Case Study 7 MIN

Text Extraction from Legal Documents

At a Glance




Develop a solution to algorithmically extract key terms from contracts, financial, and legal documents for LinkSquares’s Smart Value contract analysis platform and delivery of new, reliable enterprise-grade machine learning solutions that integrate into an existing software-based solution.


Fully integrated end-to-end framework built to run from a flexible environment, such as a cloud instance. Custom natural language processing-based solution in conjunction with supervised learning algorithms to extract the key terms. Successful classification accuracy and greater analytics functions allowed LinkSquares to rollout faster and secure new clients.

Expertise & Technology

For many organizations, leveraging Artificial Intelligence’s full capability and effectiveness begins by exploring and creating an effective roadmap. LinkSquares seeks to disrupt the legal and finance industries by providing an automated, software-based solution to streamline contract analysis. The company grew quickly and needed to optimize its existing solution in order to scale its services. As AI can itself create new offerings, products, and increase the accuracy and efficiency of services, here we consider deploying machine learning and natural language processing on text documents.

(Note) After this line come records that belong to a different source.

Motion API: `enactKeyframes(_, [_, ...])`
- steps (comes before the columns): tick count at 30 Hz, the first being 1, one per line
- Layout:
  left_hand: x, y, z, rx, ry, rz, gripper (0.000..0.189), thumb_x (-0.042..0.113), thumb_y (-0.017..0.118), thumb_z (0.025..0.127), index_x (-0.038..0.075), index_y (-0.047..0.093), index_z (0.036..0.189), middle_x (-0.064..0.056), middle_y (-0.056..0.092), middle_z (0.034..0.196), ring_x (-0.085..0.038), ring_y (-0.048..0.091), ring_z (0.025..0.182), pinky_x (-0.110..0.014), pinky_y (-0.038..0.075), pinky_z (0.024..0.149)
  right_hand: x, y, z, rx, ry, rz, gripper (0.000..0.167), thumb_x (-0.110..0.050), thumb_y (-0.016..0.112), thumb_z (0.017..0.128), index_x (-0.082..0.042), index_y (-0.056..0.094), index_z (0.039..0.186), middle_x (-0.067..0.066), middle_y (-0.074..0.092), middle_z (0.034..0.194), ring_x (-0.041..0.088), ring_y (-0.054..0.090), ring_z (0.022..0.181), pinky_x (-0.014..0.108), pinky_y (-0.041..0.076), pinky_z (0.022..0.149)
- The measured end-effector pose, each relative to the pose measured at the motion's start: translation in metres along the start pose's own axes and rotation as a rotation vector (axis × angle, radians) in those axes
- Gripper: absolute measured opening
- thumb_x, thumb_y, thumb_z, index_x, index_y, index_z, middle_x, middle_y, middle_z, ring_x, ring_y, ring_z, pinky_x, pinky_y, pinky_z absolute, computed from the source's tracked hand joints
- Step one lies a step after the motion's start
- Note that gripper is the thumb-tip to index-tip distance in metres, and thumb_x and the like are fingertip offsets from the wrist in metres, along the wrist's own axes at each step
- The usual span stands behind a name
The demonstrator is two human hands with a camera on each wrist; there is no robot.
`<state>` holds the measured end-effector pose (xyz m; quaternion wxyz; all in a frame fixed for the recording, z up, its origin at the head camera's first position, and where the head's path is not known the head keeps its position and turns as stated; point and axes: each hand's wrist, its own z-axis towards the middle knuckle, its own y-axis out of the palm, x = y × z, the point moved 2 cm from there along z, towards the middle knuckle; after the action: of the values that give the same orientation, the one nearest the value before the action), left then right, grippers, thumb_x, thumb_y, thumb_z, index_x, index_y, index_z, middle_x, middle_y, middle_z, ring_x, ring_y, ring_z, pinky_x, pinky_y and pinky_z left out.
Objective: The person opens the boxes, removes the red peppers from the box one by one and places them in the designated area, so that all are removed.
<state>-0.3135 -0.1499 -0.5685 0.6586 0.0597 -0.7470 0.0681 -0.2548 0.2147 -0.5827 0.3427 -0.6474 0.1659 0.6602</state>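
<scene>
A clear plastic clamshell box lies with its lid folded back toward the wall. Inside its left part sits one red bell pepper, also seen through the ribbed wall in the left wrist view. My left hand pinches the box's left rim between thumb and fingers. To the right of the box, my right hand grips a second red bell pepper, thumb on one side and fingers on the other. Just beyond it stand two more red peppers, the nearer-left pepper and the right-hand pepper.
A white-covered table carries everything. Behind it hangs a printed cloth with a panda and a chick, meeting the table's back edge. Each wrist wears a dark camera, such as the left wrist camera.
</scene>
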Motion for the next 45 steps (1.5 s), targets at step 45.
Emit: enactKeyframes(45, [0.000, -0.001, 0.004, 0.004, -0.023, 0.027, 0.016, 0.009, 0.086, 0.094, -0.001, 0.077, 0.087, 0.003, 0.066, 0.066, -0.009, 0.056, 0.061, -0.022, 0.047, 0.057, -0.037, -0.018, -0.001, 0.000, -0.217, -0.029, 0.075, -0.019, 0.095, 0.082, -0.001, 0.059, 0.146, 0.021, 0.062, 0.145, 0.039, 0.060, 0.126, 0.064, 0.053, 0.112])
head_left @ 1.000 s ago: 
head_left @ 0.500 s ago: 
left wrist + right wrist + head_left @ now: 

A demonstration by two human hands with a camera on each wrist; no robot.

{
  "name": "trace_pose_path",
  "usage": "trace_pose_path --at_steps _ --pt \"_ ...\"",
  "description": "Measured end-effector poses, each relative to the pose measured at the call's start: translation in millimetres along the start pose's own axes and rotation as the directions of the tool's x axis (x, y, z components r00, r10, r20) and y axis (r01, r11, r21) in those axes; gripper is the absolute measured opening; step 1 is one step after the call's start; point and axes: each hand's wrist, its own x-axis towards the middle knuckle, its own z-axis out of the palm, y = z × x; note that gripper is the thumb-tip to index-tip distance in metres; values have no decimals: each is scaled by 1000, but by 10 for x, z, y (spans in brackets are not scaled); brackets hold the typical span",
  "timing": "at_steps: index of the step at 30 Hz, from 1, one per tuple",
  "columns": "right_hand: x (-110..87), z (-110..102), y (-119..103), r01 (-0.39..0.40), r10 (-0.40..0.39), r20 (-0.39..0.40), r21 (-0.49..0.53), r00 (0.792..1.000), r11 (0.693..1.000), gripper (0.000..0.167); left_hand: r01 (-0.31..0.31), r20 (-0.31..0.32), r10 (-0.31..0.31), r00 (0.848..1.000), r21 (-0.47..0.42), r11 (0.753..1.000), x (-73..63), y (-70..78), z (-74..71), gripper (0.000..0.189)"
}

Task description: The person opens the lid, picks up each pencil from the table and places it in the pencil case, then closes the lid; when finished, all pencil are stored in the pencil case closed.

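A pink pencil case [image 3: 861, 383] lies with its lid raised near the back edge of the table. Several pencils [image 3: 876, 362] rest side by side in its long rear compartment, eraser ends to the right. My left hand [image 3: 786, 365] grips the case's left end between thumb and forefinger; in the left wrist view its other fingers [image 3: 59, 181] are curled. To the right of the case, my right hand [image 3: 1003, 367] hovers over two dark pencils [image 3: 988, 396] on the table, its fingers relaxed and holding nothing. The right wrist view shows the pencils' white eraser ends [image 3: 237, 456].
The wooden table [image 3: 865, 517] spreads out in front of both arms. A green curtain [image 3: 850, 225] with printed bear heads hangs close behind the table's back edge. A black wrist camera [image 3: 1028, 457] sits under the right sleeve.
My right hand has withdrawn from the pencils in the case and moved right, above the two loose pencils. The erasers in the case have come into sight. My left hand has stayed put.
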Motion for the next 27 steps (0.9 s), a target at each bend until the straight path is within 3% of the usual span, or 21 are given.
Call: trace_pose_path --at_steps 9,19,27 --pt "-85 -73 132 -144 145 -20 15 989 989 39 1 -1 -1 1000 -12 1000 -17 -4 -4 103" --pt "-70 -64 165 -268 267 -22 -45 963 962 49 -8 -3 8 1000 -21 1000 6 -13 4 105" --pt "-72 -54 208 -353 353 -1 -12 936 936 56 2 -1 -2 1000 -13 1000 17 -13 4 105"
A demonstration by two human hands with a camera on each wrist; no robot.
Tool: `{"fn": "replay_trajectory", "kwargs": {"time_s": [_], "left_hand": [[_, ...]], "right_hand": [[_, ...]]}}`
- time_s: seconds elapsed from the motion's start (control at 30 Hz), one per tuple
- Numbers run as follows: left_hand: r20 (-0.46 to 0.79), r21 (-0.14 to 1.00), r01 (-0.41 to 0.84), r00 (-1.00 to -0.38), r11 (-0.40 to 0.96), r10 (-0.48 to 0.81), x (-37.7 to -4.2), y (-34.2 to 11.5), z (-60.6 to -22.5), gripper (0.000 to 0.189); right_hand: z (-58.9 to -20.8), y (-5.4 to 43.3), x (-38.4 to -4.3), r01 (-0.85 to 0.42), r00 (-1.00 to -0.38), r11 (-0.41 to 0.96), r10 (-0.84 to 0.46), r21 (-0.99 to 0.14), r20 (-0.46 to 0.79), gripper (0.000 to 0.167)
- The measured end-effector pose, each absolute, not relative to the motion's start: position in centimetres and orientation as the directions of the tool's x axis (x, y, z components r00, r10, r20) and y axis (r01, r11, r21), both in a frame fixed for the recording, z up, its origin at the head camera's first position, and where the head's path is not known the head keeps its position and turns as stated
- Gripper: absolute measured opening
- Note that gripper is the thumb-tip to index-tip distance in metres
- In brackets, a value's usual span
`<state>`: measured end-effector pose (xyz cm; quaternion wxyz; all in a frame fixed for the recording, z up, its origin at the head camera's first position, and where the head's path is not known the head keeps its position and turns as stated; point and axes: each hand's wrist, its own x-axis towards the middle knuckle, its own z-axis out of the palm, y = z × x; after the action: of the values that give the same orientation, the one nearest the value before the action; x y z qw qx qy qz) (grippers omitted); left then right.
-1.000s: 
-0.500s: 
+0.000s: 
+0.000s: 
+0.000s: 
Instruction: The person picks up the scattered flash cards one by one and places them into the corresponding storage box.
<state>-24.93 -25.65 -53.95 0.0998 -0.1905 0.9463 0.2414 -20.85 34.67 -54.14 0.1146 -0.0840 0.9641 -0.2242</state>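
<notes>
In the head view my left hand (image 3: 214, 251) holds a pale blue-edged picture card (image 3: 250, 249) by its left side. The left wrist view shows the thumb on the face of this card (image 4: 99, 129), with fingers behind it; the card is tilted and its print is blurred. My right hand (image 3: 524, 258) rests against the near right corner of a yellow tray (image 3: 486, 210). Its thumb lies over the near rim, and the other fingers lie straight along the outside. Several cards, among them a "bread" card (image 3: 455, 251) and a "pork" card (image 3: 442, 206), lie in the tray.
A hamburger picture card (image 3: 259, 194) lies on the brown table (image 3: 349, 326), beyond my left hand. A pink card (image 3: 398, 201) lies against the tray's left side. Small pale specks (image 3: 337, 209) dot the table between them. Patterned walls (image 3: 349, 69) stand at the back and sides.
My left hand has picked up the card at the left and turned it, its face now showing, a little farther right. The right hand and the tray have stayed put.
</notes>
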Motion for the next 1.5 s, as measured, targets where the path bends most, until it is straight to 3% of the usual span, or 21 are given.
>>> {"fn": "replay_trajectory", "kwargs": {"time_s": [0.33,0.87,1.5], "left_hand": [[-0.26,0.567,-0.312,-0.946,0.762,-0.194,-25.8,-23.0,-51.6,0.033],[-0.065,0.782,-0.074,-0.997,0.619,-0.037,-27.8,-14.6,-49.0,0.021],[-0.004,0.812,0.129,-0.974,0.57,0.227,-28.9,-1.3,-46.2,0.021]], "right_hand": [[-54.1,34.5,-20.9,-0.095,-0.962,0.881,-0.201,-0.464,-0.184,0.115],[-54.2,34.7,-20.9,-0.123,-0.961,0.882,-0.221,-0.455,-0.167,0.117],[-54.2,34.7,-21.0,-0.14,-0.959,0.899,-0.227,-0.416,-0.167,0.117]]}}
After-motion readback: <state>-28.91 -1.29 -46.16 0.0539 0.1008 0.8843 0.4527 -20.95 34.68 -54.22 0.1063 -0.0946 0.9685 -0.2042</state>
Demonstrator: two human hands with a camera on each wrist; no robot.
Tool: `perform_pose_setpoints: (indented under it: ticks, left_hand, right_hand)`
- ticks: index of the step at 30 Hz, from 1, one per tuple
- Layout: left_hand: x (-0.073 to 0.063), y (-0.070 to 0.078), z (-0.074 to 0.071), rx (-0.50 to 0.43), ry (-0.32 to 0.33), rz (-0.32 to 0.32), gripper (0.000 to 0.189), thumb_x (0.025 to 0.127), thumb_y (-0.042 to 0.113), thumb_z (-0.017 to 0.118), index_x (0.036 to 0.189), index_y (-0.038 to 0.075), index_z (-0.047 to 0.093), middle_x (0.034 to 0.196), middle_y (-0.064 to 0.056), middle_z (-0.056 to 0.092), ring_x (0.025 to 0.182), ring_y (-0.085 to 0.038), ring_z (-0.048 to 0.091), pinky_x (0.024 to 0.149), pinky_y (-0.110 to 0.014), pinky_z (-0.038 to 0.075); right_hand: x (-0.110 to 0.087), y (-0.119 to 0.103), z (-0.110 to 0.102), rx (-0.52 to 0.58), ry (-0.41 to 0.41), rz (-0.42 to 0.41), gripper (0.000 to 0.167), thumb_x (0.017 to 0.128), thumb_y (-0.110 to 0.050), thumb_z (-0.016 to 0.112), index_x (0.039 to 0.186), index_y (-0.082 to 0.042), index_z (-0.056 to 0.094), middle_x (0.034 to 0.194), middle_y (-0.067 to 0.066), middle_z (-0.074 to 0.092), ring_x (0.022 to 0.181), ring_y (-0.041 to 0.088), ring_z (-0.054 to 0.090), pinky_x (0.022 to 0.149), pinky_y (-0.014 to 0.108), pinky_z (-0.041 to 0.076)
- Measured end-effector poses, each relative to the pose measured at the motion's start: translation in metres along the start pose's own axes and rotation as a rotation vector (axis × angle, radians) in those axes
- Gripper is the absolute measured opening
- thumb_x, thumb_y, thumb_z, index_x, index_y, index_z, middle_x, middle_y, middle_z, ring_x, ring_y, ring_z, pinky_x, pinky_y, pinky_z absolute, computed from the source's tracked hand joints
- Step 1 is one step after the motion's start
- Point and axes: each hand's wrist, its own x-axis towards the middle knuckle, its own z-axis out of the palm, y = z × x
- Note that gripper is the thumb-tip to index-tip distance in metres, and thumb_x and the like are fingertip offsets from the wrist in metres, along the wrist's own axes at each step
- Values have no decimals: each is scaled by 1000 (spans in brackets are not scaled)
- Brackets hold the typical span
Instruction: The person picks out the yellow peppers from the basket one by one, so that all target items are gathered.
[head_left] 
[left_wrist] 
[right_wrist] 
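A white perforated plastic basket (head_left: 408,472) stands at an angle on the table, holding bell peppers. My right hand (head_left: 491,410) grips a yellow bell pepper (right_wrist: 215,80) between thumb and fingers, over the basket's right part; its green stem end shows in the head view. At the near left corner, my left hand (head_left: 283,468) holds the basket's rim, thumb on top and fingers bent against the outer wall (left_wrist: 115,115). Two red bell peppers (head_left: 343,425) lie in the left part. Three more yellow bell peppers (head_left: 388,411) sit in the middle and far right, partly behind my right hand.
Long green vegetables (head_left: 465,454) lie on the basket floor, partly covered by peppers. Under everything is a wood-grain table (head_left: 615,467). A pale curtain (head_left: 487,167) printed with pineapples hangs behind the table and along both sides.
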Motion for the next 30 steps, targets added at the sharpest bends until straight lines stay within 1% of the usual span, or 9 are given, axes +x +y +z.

Enabling faster contract discovery

Companies experiencing rapid growth often lack the bandwidth to track each line of every contract, service agreement, or legal document before it is executed. Even in the most carefully reviewed agreements, some information is forgotten as soon as the contract is signed. Once the business has matured and due diligence projects arise (ex. when a law changes, an agreement expires, or an acquisition takes place), companies must conduct detailed reviews of all signed contracts and identify specific terms within them. 

LinkSquares’ founders experienced the painful reality of reviewing existing legal contracts firsthand when their previous employer underwent an acquisition. “We manually searched through all of our existing contracts to identify privacy language and other information crucial to legally moving clients to a new infrastructure provider for our software service,” said Vishal Sunak, Co-Founder & CEO at LinkSquares. “We found that the language deviated from contract to contract, making the review process of thousands of agreements both timely and frustrating.” The team identified existing software solutions helping companies efficiently address the pre-signature workflow: Contract creation, terms negotiation, and internal workflow. However, the industry lacked a software solution to help companies mine for information in existing contracts. LinkSquares saw this gap as an opportunity to develop software to help customers with post-signature contract analysis. 

Working to find a machine learning solution

As their SaaS offering on AWS grew and even with the ability to quickly mine for contract data in a cloud-based environment, the LinkSquares team still needed a scalable solution for identifying and classifying legal language. Initially, they built a searchable contract database, but as the company expanded and required a more complex and sophisticated approach, so did its need for an automated solution for extracting key contract metadata. LinkSquares approached SFL Scientific about devising a solution to algorithmically extract key terms from various text documents. 

SFL Scientific builds deep relationships with each client to understand the client’s challenges and its short- and long-term vision for using and deploying artificial intelligence and machine learning. We worked closely with LinkSquares to understand and build a data strategy and solution architecture suitable for their use case and timeline. “LinkSquares built its initial prototype using SQL running on AWS, but it was not using any machine learning technology,” said Michael Luk, CTO, SFL Scientific. “We learned about the team’s vision to process terms and language automatically and understood the business pain points. We proposed building a custom machine learning solution to help the team scale and improve accuracy.” Approximately one month after our initial engagement, data scientists at SFL Scientific conducted a proof of concept showing the LinkSquares team how they could deploy a scalable, automated analysis solution using natural language processing and machine learning.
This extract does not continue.